InfiniVerse: Occupancy Guided Unbounded Scene Generation for Autonomous Driving
Pith reviewed 2026-07-01 06:03 UTC · model grok-4.3
The pith
A 3D occupancy grid from one multi-view frame can be autoregressively extended along any trajectory to produce long, 2D-3D consistent urban driving videos.
A machine-rendered reading of the paper's core claim, the machinery that carries it, and where it could break.
Core claim
The paper shows that occupancy-guided autoregressive extension combined with cross-modal sketch-and-refine feedback produces unbounded, temporally coherent 2D-3D aligned urban scenes from a single frame, reaching FID 6.4 and FVD 67.97 on Waymo and nuScenes.
What carries the argument
The hierarchical sketch-and-refine paradigm that re-projects generated video as image-conditioned feedback to iteratively improve the underlying 3D occupancy representation.
If this is right
- Synthetic training data for perception and planning models can be produced at arbitrary length and along user-chosen paths.
- Cross-modal consistency between rendered images and the underlying 3D structure improves without separate supervision.
- The same occupancy backbone supports both static scene extension and dynamic actor insertion.
- Performance gains appear in both image quality metrics and video temporal stability on standard driving benchmarks.
Where Pith is reading between the lines
- The method could lower the cost of collecting real driving data by turning limited recordings into unlimited varied simulations.
- Downstream tasks such as object detection or motion forecasting might improve when trained on the generated scenes because of the explicit 3D alignment.

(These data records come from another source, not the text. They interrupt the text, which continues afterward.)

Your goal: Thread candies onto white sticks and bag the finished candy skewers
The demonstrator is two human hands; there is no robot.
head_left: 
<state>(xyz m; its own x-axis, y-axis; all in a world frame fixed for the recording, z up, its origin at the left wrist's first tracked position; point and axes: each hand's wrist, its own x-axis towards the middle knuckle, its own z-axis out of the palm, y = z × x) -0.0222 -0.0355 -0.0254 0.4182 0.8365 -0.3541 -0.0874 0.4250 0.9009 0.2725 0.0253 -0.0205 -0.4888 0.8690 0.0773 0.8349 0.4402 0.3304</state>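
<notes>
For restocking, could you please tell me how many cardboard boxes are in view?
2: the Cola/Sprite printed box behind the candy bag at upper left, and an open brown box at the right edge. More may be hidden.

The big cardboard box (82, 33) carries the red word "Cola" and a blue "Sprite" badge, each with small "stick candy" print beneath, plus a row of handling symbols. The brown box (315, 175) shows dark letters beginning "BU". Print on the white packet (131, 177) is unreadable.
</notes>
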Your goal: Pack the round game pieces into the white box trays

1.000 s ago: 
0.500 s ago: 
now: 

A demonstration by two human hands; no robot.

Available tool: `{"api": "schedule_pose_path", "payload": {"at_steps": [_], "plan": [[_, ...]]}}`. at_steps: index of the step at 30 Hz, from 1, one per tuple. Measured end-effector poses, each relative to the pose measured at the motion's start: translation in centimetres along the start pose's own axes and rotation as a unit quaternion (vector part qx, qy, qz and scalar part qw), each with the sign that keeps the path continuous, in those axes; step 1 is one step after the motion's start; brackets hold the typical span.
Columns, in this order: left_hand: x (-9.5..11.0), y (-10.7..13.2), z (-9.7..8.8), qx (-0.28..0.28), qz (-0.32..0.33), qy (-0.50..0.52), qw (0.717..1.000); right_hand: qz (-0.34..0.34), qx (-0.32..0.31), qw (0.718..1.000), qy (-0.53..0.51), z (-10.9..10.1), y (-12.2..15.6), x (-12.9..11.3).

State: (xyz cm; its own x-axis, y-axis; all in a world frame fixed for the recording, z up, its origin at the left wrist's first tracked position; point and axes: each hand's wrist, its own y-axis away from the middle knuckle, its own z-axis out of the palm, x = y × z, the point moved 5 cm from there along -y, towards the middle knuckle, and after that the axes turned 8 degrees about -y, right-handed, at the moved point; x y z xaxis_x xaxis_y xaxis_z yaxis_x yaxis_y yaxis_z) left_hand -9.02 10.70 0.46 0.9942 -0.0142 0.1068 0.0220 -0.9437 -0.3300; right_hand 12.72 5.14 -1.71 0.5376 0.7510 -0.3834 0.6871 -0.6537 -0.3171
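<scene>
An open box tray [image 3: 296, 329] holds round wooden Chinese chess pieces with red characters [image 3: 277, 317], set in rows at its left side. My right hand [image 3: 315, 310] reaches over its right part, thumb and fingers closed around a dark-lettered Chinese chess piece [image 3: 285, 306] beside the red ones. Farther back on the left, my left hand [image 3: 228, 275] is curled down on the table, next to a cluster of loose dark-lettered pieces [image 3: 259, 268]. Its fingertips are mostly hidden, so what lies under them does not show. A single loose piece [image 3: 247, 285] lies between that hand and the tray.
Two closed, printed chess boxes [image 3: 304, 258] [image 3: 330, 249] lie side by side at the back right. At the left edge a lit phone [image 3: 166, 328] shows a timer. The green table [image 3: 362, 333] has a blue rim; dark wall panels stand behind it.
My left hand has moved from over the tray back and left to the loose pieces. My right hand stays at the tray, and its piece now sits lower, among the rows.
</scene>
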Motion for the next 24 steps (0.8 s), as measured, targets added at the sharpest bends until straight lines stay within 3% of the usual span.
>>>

- The feedback loop might be adapted to other modalities, such as LiDAR or radar, to create multi-sensor consistent data.
Load-bearing premise
The initial 3D occupancy reconstructed from one frame can be extended along long trajectories without accumulating geometric or semantic errors.
What would settle it
Generate a closed-loop trajectory that returns the camera to its exact starting pose and measure whether the final rendered frame matches the input frame in both 2D appearance and 3D occupancy labels.
Figures
read the original abstract
Generating realistic, controllable, and temporally coherent urban environments is a critical yet unresolved challenge in the autonomous driving community. In this paper, we introduce InfiniVerse, a unified pipeline for long-range, 2D-3D-aligned, and controllable synthesis of dynamic urban scenes from a single frame. In practice, our approach first reconstructs a 3D occupancy representation from the input multi-view frame. This representation serves as a foundation for autoregressive scene extension along arbitrary trajectories. Subsequently, a video diffusion model translates the coarse occupancy grid into realistic, spatiotemporally consistent video sequences. Moreover, we propose a hierarchical sketch-and-refine paradigm, in which the generated videos are re-projected as image-conditioned feedback to enhance the 3D occupancy representation, establishing cross-modal alignment and mutual enhancement between the visual and spatial domains. Extensive evaluations on the Waymo Open Dataset and nuScenes demonstrate that InfiniVerse achieves state-of-the-art performance, with a FID of 6.4 and FVD of 67.97, significantly outperforming existing benchmarks in both duration and stability.
Editorial analysis
A structured set of objections, weighed in public.
Referee Report
Summary. The paper introduces InfiniVerse, a unified pipeline for long-range 2D-3D-aligned synthesis of dynamic urban scenes from a single multi-view frame. It reconstructs a 3D occupancy grid, autoregressively extends the scene along arbitrary trajectories, translates the occupancy into video via a diffusion model, and applies a hierarchical sketch-and-refine loop that re-projects generated video as image-conditioned feedback to enforce cross-modal alignment. The manuscript reports state-of-the-art results on Waymo Open Dataset and nuScenes with FID of 6.4 and FVD of 67.97, claiming superior duration and stability over existing methods.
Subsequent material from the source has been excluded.